J’assistais il y a quelques jours à une conférence sur l’intelligence artificielle dans le cadre du Peter Drucker Forum. Les participants à la table ronde étaient unanimes pour prédire une sorte d’apocalypse du travail, joignant en cela l’avis de la plupart des experts. En gros l’argument est le suivant : l’IA va rendre obsolète un nombre très important de métiers, avec un impact majeur à très court terme. Les participants ont ajouté que l’IA permettrait certainement d’en créer beaucoup d’autres, comme cela a été le cas lors de toutes les vagues d’automatisation (métiers à tisser, distributeurs automatiques de billets, etc.) mais avec retard, et qu’il y aurait donc un décalage entre temps. En tous cas, les travailleurs les moins qualifiés seraient, selon eux, les principales victimes de cette vague d’innovation qui tire le travail « vers le haut ».

Eh bien je n’en crois rien. Je pense au contraire que l’IA est la chance des moins qualifiés.
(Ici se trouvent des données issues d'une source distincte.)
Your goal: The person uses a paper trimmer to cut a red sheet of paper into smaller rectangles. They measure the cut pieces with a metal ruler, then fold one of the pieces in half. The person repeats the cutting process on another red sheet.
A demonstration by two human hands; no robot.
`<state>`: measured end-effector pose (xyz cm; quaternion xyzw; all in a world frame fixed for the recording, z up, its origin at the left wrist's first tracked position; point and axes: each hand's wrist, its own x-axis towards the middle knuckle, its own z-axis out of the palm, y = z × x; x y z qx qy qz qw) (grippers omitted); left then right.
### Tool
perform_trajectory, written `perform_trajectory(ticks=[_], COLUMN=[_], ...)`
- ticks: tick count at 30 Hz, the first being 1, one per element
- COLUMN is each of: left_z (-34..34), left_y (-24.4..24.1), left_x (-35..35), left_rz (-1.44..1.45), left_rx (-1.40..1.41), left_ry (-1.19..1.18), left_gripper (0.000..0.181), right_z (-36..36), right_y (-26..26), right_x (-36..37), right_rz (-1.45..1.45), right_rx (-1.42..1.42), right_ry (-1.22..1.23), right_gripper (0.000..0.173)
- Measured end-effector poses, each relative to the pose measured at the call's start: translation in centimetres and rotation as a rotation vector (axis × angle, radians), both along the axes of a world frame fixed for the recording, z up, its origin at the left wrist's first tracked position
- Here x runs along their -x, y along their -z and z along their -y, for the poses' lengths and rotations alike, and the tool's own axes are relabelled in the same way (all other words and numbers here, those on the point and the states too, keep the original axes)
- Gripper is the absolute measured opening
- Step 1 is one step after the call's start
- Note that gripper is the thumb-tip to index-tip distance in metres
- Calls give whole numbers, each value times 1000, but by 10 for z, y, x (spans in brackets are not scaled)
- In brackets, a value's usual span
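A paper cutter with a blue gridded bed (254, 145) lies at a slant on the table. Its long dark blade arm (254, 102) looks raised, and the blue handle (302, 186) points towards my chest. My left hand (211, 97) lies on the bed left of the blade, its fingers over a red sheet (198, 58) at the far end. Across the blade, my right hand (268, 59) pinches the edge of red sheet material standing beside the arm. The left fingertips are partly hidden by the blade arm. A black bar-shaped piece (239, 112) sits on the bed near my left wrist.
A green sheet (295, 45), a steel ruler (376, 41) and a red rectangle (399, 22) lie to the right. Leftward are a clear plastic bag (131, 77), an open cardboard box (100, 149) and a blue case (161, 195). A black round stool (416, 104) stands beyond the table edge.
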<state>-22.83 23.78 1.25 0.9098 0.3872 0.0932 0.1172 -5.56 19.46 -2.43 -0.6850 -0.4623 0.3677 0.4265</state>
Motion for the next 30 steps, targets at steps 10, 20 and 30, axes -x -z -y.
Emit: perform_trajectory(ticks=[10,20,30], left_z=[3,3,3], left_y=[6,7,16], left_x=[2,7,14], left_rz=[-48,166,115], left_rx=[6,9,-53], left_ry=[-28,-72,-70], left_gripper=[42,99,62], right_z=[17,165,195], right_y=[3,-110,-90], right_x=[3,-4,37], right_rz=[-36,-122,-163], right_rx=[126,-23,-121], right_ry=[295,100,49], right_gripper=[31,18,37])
En 1990, Steve Jobs déclarait que l’ordinateur était une bicyclette pour l’esprit. Par cela il voulait dire que l’homme avait inventé un outil lui permettant de faire beaucoup plus qu’il ne pouvait faire naturellement, et ce de manière bien plus efficace que les oiseaux d’un point de vue énergétique. Il concluait : la principale différence entre les humains et les animaux est que les humains fabriquent des outils pour faire plus avec moins d’énergie. L’intelligence artificielle, c’est la même chose. Elle va permettre aux humains de faire plus, avec moins d’énergie.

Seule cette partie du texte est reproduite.